All this talk of document structure has me thinking back on some of my older projects. As I said in yesterday’s article, the series I’m working on now is highly structured — every book packed with three acts, five chapters per act, two scenes per chapter.
My older work isn’t really like that, though. My first effort at including any sort of structure in a story was King Jason’s War, and that was my fourth novel. I wonder what I’d find if I looked really closely at Taming Fire, or even The Poet Alexander….
I’d find something, that’s for sure. As I said yesterday, every story has a structure, whether it’s intentional or accidental. I’m guessing I’d find something clumsy in my first novel, and probably something a little more sound in my second (since it’s built pretty heavily on genre standards).
What would you find, if you looked at your work? That’s your exercise this week. Pick one of your works-in-progress, and chart it out. Or, if you don’t have anything of your own that would work, pick one of your favorite stories, like Larry loves to do. Either way is great exercise, because it will help you recognize the hidden structure, help you pick out the act breaks, the transitions, the different nature of the storytelling at different places.
Do a thorough analysis, and talk it through. I’d like at least 100-300 words of description, explaining what type of structure you see (3-act, 5-act, vignettes, multi-volume, etc.), how effective the structure is (Does your introduction bleed into Act II? Does your quest start before the reader is sufficiently informed?), and what you could do to improve it.
If you like what you come up with, post it on your blog! Share it, just like Courtney does with her Work-in-Progress Updates. It will help your readers understand some of what you have to deal with as a writer. Be sure to share a link with us here, too, so we can all benefit from seeing someone else’s structure analysis.
Photo credit Julie V. Photography.
Taming Fire has structure. Not as clear a structure as Katie’s stories…but structure is there, nonetheless. :o)
Thank you for saying so, Courtney. I’m a little amazed at all the kind things you’ve said about it so far.
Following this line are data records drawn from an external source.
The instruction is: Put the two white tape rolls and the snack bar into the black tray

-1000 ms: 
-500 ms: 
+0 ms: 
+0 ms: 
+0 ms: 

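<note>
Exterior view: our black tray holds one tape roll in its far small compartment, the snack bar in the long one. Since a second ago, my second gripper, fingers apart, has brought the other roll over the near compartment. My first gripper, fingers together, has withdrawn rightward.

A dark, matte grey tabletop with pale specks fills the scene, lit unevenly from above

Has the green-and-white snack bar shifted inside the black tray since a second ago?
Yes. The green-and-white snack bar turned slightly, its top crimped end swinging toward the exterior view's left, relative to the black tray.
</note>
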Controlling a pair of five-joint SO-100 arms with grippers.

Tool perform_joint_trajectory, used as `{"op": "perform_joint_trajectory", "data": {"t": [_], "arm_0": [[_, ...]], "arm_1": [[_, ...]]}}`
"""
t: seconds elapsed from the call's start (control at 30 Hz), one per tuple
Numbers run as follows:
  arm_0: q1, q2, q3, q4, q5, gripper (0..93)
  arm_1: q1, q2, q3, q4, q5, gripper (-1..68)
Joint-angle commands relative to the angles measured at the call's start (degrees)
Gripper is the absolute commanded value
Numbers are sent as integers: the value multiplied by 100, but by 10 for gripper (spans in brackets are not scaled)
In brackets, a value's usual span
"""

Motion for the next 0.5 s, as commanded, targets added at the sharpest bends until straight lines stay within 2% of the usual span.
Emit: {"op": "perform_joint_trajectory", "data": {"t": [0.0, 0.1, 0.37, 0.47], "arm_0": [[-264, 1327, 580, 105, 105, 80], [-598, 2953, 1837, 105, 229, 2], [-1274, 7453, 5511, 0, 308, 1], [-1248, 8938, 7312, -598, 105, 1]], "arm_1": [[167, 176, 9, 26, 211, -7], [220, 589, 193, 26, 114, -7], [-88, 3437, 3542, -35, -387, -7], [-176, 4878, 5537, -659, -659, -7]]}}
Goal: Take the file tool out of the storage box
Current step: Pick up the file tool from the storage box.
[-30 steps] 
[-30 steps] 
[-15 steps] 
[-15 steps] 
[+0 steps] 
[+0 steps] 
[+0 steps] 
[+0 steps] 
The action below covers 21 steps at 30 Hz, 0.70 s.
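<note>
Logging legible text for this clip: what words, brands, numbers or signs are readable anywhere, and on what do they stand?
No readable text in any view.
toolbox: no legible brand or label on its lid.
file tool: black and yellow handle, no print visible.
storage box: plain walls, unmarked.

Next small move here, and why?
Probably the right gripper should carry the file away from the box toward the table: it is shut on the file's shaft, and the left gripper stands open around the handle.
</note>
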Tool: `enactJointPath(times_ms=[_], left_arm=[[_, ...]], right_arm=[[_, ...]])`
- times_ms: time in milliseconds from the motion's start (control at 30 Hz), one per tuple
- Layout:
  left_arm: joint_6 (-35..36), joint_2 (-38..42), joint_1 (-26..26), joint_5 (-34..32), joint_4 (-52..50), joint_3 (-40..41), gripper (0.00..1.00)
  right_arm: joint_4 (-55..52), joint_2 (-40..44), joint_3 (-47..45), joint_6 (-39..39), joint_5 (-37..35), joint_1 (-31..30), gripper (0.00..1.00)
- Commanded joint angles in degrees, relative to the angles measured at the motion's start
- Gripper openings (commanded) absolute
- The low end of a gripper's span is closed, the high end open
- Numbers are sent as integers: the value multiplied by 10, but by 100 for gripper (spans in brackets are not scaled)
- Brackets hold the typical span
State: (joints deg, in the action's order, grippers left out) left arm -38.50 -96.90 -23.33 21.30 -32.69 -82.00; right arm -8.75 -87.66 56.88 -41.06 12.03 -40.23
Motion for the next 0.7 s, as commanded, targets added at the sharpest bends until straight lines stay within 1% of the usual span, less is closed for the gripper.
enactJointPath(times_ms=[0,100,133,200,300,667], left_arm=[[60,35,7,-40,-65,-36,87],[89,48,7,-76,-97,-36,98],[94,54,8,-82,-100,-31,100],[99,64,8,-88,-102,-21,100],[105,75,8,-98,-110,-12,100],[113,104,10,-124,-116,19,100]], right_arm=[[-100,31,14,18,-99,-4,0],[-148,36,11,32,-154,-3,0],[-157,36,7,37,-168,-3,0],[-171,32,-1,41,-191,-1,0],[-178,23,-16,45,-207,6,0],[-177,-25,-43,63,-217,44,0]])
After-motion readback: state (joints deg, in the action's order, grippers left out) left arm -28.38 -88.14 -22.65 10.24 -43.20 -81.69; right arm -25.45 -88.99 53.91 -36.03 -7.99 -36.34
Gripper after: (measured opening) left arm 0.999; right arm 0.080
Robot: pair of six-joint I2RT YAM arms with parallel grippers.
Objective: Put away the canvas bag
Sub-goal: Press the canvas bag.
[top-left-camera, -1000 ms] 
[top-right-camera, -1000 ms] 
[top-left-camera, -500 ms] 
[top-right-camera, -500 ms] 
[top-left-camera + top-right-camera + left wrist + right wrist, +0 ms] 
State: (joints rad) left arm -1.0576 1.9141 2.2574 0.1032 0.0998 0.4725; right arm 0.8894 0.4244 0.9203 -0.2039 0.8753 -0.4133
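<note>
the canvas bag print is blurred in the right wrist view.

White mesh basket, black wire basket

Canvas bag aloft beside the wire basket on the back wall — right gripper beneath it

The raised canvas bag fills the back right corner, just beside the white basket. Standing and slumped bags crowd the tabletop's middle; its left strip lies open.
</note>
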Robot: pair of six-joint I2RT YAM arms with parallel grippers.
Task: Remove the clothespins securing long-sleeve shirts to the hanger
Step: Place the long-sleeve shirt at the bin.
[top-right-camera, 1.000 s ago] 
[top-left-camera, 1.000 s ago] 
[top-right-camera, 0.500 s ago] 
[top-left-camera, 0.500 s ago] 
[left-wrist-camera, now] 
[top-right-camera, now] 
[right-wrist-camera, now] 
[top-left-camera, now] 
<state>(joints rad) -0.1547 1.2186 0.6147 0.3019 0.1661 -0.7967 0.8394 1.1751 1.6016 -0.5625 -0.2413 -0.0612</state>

I read through the first half a couple summers back, but most of it just struck me as a lot of work. I’ve been carrying that story around inside my head for so long I forget some of the coolness and excitement it’s supposed to hold.
I’m replying directly from the WP Dashboard, so this is an experiment!
The story holds a lot of coolness and excitement, and I think it deserves your attention. 🙂 I know I just keep teasing you with these tiny bits of approval–especially now that I’m done reading!–but I promise a full review to come soon. I’m not mean enough to keep dragging this out. At least, I don’t think I am. *hee hee*
You could always make it a WILAWriTWe for me! You’ve already got one with my name on the end, but it could be “WILAWriTWe from Daven Carrickson” or “WILAWriTWe from Master Claighan.”
Actually, no. You can’t. I mean you can, and should, do a WILAWriTWe about my cheesy fantasy novel. I’m not ready to say I’d settle for that short of a review, though (or that long of a WILAWriTWe — I do have editorial standards, after all).